What you will do:
In the listing below, find each line containing "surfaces" and report it.

Dataset extract Start Marker

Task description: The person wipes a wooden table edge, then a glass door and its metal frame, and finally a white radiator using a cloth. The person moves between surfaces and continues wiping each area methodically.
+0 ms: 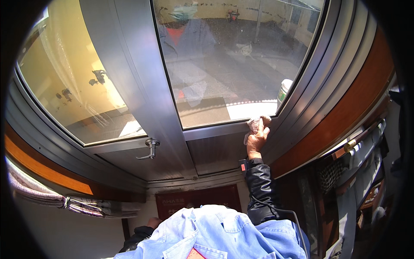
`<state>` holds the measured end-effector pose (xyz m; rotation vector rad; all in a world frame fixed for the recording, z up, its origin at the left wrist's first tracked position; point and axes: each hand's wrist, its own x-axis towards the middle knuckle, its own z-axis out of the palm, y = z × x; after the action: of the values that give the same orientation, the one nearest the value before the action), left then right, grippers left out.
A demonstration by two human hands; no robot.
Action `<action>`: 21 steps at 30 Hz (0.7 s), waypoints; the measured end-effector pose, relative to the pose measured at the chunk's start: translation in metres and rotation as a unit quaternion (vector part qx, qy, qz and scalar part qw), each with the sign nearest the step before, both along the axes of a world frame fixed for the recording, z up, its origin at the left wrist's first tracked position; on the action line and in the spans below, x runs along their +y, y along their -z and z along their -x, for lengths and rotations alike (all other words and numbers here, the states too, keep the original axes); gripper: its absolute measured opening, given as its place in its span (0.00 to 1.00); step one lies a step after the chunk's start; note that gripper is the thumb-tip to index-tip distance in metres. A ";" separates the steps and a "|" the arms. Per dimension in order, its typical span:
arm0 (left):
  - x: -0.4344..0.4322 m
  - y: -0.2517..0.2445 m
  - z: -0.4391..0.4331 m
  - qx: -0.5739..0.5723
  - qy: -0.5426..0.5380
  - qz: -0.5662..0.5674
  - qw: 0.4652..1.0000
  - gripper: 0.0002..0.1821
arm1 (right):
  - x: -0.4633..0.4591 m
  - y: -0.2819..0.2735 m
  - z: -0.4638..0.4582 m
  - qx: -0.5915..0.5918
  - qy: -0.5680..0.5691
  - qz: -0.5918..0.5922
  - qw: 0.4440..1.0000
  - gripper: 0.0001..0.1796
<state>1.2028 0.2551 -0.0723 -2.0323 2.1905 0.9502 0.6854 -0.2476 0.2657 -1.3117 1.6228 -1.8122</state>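
Observation:
My right hand [257,144] presses a crumpled pale cloth [258,123] against the lower right corner of a glass pane [239,74], where it meets the metal door frame [216,126]. The index finger lies extended along the cloth. A black sleeve covers that arm, with a small dark device and a cable at the wrist. Low down on the left, my left hand [154,222] hangs beside the light blue shirt, mostly hidden, so its fingers cannot be made out. A metal lever handle [151,149] sits on the door's left part.
A dark red mat [197,196] bearing writing lies at the threshold. Gathered curtains [48,200] hang at the left, by wooden trim [48,165]. On the right stand wooden furniture and hanging grey fabric [364,162]. Behind the glass are a white bucket [284,89] and a paved yard.

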 end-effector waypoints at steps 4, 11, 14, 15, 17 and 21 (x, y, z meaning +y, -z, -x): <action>-0.024 -0.010 0.000 0.009 -0.023 -0.028 0.999 0.16 | 0.042 -0.011 -0.032 0.208 -0.079 0.133 0.966 0.31; -0.056 -0.057 0.005 0.158 -0.208 -0.091 0.961 0.18 | 0.033 -0.051 -0.057 0.104 0.010 0.143 0.984 0.27; -0.051 -0.059 0.010 0.144 -0.199 -0.086 0.966 0.18 | 0.047 -0.039 -0.098 0.232 0.008 0.186 0.955 0.32; -0.048 -0.058 0.009 0.122 -0.174 -0.084 0.974 0.18 | 0.055 -0.034 -0.110 0.275 -0.018 0.182 0.944 0.33; -0.041 -0.059 0.006 0.106 -0.176 -0.096 0.974 0.18 | 0.069 -0.028 -0.125 0.275 -0.184 0.215 0.919 0.31; -0.033 -0.068 0.002 -0.025 0.076 -0.015 0.997 0.16 | 0.072 -0.030 -0.124 0.269 -0.142 0.240 0.922 0.28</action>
<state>1.2012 0.2222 -0.0047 -1.8256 2.2509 0.9010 0.8092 -0.1760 0.2955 -2.2981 1.1356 -1.8253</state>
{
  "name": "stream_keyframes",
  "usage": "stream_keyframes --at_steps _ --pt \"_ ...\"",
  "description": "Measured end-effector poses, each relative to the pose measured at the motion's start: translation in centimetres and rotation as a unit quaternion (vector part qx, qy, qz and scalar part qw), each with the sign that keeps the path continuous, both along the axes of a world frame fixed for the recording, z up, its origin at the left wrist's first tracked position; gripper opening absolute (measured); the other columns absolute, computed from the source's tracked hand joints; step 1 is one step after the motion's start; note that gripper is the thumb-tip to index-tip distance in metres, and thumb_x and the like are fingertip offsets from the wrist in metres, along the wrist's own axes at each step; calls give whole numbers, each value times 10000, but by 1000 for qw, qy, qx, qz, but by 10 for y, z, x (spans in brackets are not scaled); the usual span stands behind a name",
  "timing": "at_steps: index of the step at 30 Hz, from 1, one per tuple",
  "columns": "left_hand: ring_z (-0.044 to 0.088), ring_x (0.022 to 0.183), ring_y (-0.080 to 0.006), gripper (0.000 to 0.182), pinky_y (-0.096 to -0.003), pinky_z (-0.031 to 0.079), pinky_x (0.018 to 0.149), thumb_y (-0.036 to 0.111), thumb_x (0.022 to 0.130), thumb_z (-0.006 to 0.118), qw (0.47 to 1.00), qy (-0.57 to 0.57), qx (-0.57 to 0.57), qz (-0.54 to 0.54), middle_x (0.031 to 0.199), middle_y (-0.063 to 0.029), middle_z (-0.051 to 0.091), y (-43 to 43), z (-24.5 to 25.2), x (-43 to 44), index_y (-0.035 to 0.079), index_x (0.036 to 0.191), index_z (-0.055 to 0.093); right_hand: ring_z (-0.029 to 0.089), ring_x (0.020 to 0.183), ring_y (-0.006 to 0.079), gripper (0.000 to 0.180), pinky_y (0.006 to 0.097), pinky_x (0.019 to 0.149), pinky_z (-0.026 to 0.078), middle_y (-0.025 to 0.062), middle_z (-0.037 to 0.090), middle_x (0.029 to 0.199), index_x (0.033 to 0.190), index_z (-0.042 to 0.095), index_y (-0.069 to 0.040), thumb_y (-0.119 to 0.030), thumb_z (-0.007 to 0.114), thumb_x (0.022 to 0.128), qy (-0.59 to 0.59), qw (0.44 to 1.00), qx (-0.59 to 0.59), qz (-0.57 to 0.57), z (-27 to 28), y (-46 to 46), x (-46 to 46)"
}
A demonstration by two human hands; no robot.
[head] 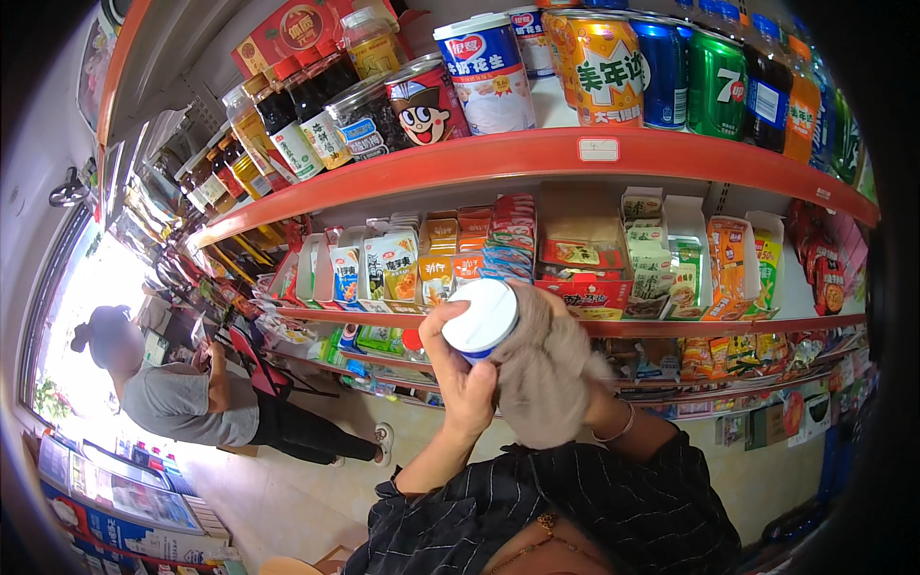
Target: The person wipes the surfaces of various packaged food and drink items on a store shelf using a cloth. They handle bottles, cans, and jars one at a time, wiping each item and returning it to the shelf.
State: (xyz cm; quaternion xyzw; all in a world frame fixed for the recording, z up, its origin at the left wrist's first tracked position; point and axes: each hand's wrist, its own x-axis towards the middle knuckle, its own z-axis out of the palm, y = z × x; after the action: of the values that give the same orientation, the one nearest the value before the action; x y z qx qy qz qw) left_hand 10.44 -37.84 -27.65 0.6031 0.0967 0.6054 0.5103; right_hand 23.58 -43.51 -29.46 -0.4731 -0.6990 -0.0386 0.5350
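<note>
My left hand (460, 381) grips a can with a white plastic lid (483, 316) and a blue side, tilted so that its top faces me. A grey-brown cloth (550, 374) lies against the can's right side and hangs below it, blurred along its right edge. Behind this cloth is my right hand (596, 402), mostly hidden, with a few fingers showing near the can; it holds the cloth to the can. On the red-edged upper shelf (460, 162) stands a similar blue and white lidded can (485, 75).
Drink cans (604, 68) and sauce bottles (287, 122) line the upper shelf. Boxes of snack packets (582, 273) fill the shelf below. At left, a person in a grey shirt (180, 402) stands near a red chair (255, 359). A chest freezer (129, 489) is at lower left.
</note>
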Motion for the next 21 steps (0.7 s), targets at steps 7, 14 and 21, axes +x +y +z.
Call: stream_keyframes --at_steps 7,14,21 --pt "524 1183 -237 901 -374 432 1017 303 611 968 998 23 38 42 1276 -130 470 10 -10 1 65 1274 407 450 1322 190 602 331 1139 345 105 476 1429 1470 365 -27 -200 626 955 290 888 -177 311 -46 23 15" --pt "591 1133 -264 939 -378 487 972 346 604 966 998 15 32 -46 1233 -132 532 20 -12 -5 60 1302 406 580 1099 290 430 384 942 469 135 613 1189 1274 553 -27 -188 632 883 48 996 -59 -38 -41 17 14" --pt "563 1227 -339 813 -434 439 1039 502 860 724 998 -33 55 7 1348 -326 516 31 -2 9 71 1399 295 591 887 336 224 423 793 494 148 611 953 997 618 -5 -162 647 840 -19 997 -28 -76 -4 -11 -2"
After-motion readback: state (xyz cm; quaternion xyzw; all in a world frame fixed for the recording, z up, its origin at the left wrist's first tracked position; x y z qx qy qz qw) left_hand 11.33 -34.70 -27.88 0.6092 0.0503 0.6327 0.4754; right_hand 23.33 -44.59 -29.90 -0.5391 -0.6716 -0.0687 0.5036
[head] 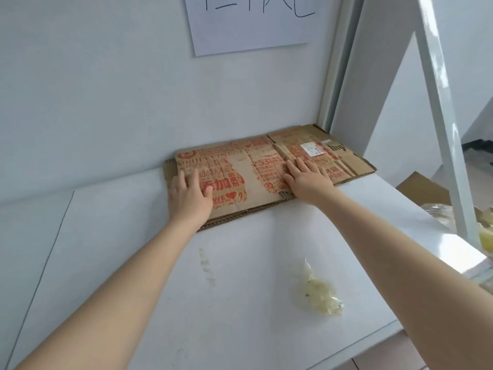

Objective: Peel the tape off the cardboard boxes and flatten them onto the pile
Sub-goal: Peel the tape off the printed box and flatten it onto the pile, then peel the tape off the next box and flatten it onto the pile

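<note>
A flattened brown cardboard box (240, 169) with red print lies on top of a pile of flat cardboard (352, 164) at the back of the white table, against the wall. My left hand (190, 194) presses flat on the left part of the top box, fingers straight. On its right part, near a crease, my right hand (306, 180) presses down with spread fingers. A crumpled wad of clear peeled tape (320, 292) lies on the table in front of the pile, to the right.
The white table (133, 249) ends at the right, where a white metal frame (442, 129) slants down. Beyond that edge are a brown box (424, 190) and a plastic bag (440, 212). A paper sheet (250, 22) hangs on the wall above.
</note>
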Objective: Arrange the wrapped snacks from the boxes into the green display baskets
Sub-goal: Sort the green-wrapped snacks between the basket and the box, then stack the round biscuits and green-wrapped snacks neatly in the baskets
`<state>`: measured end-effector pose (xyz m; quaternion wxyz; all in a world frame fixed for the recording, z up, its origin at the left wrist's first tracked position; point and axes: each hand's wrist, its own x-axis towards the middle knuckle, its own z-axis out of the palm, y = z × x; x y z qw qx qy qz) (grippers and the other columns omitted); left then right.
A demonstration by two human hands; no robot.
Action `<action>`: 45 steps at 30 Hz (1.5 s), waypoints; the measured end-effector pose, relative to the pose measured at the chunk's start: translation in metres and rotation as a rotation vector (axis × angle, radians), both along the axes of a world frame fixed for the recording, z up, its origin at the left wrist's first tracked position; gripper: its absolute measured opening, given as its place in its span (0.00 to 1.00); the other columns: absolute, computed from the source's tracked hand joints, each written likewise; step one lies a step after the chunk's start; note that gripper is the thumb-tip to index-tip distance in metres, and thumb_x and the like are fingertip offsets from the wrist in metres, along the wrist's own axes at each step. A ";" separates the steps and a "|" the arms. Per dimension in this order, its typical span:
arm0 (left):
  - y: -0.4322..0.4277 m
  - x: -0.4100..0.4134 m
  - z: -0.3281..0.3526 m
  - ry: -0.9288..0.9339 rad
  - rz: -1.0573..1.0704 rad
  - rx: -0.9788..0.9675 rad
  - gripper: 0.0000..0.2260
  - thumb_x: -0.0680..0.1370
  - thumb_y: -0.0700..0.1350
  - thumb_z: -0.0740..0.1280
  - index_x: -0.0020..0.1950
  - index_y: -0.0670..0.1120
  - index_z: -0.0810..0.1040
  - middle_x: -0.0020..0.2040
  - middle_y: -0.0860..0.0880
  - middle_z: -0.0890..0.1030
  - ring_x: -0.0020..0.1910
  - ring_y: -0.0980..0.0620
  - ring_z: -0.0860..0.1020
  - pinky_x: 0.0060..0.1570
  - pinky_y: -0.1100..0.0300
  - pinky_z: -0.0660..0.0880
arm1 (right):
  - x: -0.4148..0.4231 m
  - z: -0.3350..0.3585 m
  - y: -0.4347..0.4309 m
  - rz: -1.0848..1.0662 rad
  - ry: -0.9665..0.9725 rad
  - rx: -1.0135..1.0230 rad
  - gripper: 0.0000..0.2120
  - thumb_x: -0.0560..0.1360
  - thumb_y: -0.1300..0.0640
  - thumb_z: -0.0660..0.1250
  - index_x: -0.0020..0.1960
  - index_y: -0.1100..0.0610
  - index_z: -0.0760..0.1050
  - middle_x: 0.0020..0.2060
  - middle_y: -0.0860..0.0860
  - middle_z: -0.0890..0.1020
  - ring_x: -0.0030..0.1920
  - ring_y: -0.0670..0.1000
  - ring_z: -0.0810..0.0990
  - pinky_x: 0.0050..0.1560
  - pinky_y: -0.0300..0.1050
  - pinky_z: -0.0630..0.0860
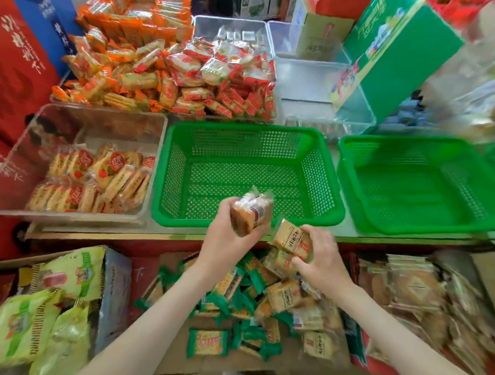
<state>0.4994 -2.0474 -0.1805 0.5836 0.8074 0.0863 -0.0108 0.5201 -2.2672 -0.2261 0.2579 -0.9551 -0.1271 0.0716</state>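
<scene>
My left hand (223, 237) grips a clear-wrapped brown snack (249, 214) at the near rim of the middle green basket (322, 176), which holds nothing. My right hand (322, 263) holds a tan wrapped snack (293, 241) just below and right of it, above the counter's front edge. Under both hands an open cardboard box (206, 365) holds a heap of green-ended and tan wrapped snacks (264, 305). A second green basket (417, 187) stands to the right, also without snacks.
A clear bin (20, 162) at left holds red-labelled biscuits. Behind lie piles of orange and red snack packs (171, 72) and clear bins (309, 83). A green carton (391, 52) leans at back right. Yellow-green bags (40, 314) fill a box at lower left; more wrapped packs (416, 291) at right.
</scene>
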 end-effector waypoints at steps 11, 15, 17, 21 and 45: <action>-0.035 -0.027 -0.053 -0.104 -0.254 0.495 0.33 0.73 0.50 0.73 0.73 0.43 0.64 0.65 0.49 0.73 0.64 0.51 0.71 0.63 0.63 0.66 | -0.041 -0.047 -0.002 0.103 0.204 -0.339 0.35 0.78 0.49 0.63 0.78 0.50 0.46 0.77 0.52 0.48 0.77 0.55 0.44 0.74 0.56 0.41; -0.040 -0.033 -0.074 -0.260 -0.394 0.846 0.34 0.62 0.46 0.81 0.64 0.38 0.73 0.57 0.43 0.79 0.56 0.43 0.78 0.58 0.53 0.74 | -0.046 -0.045 -0.009 0.073 0.209 -0.302 0.40 0.76 0.44 0.65 0.78 0.48 0.44 0.78 0.50 0.43 0.77 0.53 0.40 0.74 0.55 0.39; -0.042 -0.034 -0.085 -0.307 -0.374 0.885 0.34 0.59 0.44 0.82 0.61 0.38 0.73 0.54 0.42 0.80 0.53 0.43 0.79 0.56 0.52 0.76 | -0.049 -0.043 -0.013 0.062 0.199 -0.277 0.43 0.76 0.43 0.65 0.78 0.47 0.38 0.77 0.48 0.42 0.77 0.51 0.40 0.74 0.54 0.38; -0.040 -0.034 -0.099 -0.359 -0.313 0.936 0.29 0.63 0.37 0.77 0.62 0.38 0.71 0.54 0.40 0.78 0.53 0.41 0.77 0.57 0.49 0.75 | -0.055 -0.041 -0.019 0.080 0.174 -0.279 0.44 0.76 0.44 0.63 0.77 0.46 0.34 0.77 0.46 0.42 0.76 0.49 0.41 0.73 0.52 0.38; 0.024 -0.063 -0.152 0.244 -0.406 0.534 0.39 0.77 0.55 0.64 0.79 0.51 0.42 0.79 0.49 0.43 0.77 0.50 0.42 0.76 0.49 0.43 | -0.072 -0.076 0.040 0.260 -0.123 -0.454 0.34 0.73 0.40 0.60 0.74 0.54 0.61 0.72 0.53 0.65 0.72 0.53 0.59 0.70 0.56 0.49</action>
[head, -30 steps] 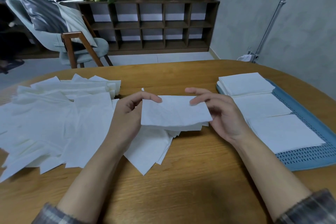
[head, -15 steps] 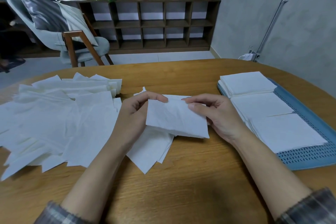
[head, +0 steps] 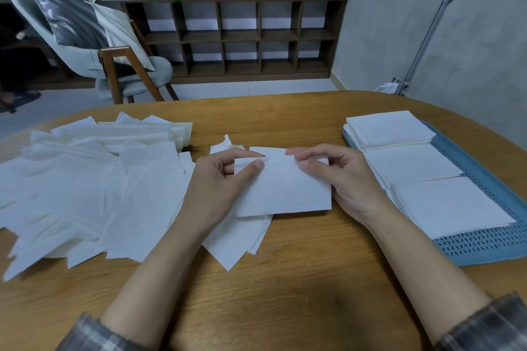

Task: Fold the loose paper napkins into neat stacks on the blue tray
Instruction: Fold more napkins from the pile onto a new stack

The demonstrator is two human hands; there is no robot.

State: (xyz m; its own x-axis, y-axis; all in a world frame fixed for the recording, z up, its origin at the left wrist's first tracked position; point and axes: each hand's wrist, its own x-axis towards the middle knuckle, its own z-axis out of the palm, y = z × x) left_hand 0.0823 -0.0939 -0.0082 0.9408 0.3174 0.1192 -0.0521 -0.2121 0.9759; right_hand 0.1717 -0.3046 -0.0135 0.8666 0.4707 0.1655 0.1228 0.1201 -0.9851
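Observation:
A white paper napkin (head: 285, 188), folded to a rectangle, is held between both hands just above the wooden table. My left hand (head: 216, 188) pinches its upper left corner with thumb and forefinger. My right hand (head: 339, 177) pinches its upper right edge. Several loose unfolded napkins (head: 91, 185) lie spread over the table's left half, some under the held one. The blue tray (head: 484, 248) at the right carries three stacks of folded napkins (head: 410, 162) in a row.
The round wooden table (head: 285, 279) has bare wood in front of me. Behind it stand a chair (head: 114, 65) with cushions at the left and a dark open shelf (head: 242, 37) with potted plants on top.
The held napkin has been turned from tilted toward me to lying flatter and lower. Both hands have drawn closer together at its top edge.

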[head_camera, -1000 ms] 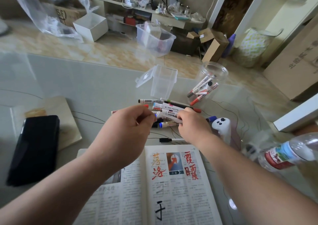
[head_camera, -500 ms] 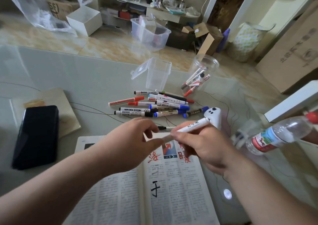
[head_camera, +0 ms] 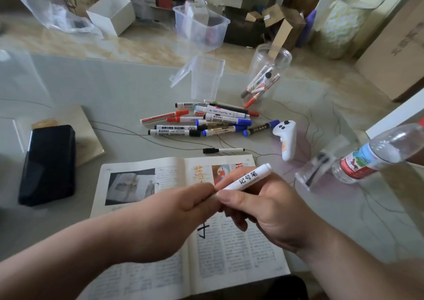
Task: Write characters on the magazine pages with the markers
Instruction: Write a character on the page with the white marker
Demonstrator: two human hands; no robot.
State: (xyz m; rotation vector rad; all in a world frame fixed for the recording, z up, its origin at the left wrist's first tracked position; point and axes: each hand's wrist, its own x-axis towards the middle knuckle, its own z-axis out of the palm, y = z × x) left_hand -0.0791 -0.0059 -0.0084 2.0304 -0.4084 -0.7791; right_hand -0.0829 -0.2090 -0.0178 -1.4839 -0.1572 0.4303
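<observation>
Several characters are already on the open magazine [head_camera: 241, 249], which lies flat on the glass table [head_camera: 114, 93] nearest the person in the one head view. Orange characters [head_camera: 199, 172] are seen at the top of the right-hand page, a trace of red writing [head_camera: 239, 165] shows beside them behind the hands, and a black character [head_camera: 203, 231] lower down is partly covered by the left hand [head_camera: 174, 221]. The left-hand page bears print and a photograph only, so far as can be seen. A white marker [head_camera: 247, 178] is held in the air above the right page: its barrel is grasped by the right hand [head_camera: 268, 212], with the thumb laid along it, and its near end is pinched by the fingers of the left hand. The tip and cap are hidden, so it cannot be told whether the marker is capped. The step in hand is judged to be the uncapping of a fresh marker, with no stroke from it yet made. More is judged to be left: a pile of loose markers [head_camera: 206, 121] lies beyond the magazine, a thin pen [head_camera: 223, 150] just past its top edge, and more stand in a clear jar [head_camera: 266, 79].
</observation>
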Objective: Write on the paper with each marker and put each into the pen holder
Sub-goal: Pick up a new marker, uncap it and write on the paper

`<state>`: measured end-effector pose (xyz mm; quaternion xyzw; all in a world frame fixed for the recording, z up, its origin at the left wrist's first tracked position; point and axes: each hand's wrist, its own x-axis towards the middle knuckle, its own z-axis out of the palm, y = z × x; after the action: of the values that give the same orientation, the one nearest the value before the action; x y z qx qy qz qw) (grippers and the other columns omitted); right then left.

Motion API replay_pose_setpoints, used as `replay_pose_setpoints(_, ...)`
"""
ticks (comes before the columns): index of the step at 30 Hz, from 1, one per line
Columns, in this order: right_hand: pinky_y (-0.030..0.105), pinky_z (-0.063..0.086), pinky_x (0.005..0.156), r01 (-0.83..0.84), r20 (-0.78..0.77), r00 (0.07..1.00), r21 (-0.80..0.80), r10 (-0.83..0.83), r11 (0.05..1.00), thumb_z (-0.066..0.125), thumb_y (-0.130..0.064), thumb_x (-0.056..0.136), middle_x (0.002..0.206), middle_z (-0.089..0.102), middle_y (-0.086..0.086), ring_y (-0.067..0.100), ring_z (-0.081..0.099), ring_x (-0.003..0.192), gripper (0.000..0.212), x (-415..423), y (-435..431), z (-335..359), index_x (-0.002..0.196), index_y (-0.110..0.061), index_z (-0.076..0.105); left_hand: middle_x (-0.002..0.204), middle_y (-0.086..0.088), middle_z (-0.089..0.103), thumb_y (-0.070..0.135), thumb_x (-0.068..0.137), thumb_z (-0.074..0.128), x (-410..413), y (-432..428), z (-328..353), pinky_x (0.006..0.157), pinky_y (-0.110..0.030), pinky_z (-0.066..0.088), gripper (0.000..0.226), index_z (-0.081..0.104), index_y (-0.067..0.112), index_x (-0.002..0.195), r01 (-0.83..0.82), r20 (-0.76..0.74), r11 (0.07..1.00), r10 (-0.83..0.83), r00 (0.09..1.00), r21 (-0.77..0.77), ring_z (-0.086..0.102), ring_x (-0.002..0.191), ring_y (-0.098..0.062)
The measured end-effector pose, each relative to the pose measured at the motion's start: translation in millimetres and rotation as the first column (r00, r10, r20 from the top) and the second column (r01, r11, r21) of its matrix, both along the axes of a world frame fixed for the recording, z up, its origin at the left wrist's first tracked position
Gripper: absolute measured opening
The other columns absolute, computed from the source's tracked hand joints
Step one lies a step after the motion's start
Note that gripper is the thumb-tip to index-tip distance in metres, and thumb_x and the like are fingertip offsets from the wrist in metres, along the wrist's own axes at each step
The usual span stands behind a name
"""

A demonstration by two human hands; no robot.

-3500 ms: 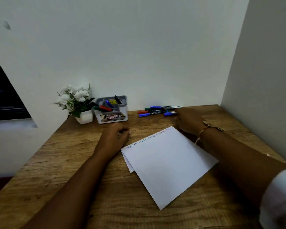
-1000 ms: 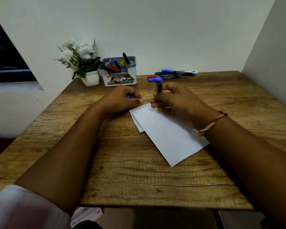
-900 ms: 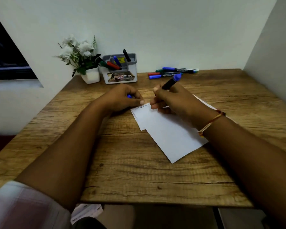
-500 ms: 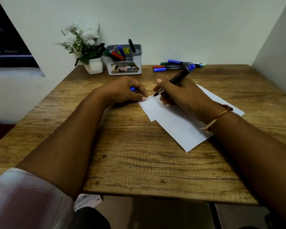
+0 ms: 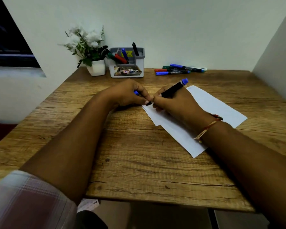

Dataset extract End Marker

Answer to this task:
Task description: The person wipes a wooden table edge, then a glass door and its metal frame, and finally a white radiator using a cloth. The person moves between surfaces and continues wiping each area methodically.
Target: The person wipes the surfaces of various packaged food and drink items on a store shelf using a cloth. They handle bottles, cans, and jars one at a time, wiping each item and returning it to the shelf.

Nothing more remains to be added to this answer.